My point was that having these types of “innovations” sometimes lead to new products. This in turn may help utilize excess wine on the bulk market, thus helping all vineyards in California by producing more demand for grapes, keeping pricing from getting too low, etc. The conversation got deeper into the wine industry than I had planned including comments that even having wine aged in new oak barrels can be considered adding flavor. To which I added that even blending different varieties of wine together is altering the flavor.
For me, the interesting aspect of this was that such a minor part of California’s wine industry, the addition of flavors, should spark such an interesting discussion. In California, it wouldn’t generate a one-sentence opinion. But the concern in France seems to be more on purity of character and terroir, and California’s is based more upon market and the consumers’ needs.

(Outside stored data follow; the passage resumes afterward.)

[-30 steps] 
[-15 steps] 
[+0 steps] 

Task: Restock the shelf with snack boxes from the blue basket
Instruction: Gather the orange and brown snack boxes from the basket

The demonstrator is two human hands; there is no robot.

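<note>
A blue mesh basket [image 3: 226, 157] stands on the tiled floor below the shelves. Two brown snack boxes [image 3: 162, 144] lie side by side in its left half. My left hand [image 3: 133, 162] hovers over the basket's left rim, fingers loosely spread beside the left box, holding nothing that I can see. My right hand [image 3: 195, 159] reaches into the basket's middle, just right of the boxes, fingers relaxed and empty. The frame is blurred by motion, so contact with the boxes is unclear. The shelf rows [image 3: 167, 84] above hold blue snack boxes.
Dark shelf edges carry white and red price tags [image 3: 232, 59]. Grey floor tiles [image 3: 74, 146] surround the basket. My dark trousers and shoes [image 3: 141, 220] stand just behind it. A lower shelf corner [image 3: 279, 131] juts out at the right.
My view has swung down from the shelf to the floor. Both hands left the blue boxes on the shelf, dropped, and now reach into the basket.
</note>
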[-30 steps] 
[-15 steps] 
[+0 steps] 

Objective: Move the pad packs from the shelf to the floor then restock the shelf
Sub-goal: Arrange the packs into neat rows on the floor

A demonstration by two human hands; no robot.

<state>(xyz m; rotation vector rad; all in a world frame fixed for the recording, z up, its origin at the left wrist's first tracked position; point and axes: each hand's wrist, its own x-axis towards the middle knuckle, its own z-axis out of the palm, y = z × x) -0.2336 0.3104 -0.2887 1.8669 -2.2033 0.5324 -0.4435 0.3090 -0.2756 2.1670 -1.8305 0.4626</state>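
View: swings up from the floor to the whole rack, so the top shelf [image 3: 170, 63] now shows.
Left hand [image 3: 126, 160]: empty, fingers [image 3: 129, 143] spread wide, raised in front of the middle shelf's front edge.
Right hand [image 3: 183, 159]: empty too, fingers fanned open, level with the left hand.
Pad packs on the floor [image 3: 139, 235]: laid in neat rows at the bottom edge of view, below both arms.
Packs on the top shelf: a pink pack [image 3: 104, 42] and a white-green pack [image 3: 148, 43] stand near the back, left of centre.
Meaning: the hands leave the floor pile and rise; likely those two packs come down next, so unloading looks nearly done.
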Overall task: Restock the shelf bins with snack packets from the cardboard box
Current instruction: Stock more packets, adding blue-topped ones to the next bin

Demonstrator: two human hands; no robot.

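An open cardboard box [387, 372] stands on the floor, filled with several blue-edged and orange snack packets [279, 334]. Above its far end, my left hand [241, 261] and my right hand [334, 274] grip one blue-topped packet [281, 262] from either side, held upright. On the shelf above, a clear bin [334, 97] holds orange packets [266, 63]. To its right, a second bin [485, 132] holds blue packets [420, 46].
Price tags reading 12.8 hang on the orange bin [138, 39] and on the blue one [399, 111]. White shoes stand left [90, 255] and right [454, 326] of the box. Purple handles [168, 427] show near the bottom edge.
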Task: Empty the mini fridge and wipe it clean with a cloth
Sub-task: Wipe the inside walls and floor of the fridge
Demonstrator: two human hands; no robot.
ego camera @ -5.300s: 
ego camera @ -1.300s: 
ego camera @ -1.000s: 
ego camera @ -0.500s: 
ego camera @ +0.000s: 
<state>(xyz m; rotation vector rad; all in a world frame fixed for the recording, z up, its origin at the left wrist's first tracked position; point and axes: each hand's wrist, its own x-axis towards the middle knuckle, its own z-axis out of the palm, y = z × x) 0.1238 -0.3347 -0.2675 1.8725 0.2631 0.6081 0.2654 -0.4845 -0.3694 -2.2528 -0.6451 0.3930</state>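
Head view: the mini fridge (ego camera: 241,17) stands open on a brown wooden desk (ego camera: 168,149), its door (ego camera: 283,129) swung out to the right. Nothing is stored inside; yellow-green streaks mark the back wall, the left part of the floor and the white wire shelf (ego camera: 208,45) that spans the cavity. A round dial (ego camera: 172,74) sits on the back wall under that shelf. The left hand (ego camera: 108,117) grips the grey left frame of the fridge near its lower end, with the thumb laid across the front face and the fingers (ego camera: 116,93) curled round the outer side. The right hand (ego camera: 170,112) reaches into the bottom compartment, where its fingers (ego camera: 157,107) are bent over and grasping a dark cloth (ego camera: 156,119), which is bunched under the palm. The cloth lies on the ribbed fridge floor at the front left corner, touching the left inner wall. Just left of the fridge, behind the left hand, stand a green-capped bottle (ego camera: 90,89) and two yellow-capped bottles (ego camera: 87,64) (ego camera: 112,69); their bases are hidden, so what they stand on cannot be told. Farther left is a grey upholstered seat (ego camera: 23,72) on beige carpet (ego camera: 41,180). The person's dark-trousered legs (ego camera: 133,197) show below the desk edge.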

We finished up our discussions with a sampling of our 2008 Signature Malbec. Maggie and I tried our best to draw out opinions on the wine (by harshly but honestly critiquing the wine ourselves). The wine wasn’t meant to test their palates, but it was instead meant to have them practice talking about wines (good and bad) in English. This hits very close to home for me since I had to learn the same skill, to critique wines in French, over the last two months. It’s not as easy as it sounds.
Ironically, it became more of a discussion about style and terroir. Given the students’ reluctance to talk mixed with a gentile politeness, one comment finally surfaced, “Is this Malbec?” A very appropriate comment indeed! The fact is that California Malbec is not Cahors Malbec. California Malbecs are soft and round with lower acids (to generalize), but Malbecs from Cahors are more tannic and higher in acid with more power. And then we delved into styles and aspects of different markets and what could and would sell. Then to wine clubs (which are almost non-existent in France), and purchasing patterns of the French and more.
It was a great afternoon for us. I’m sure we learned as much if not more than the students. Our style of marketing, although extremely successful in California, would probably not work in France. What we consider to be the future for small boutique wineries in a competitive market (with sales direct to consumers (like tasting rooms)) may not be the future for France. Our wine industry challenges are not identical to France’s, and the systems are different. But most importantly, we can learn from one another, taking the best aspects of each system and incorporating it into our own.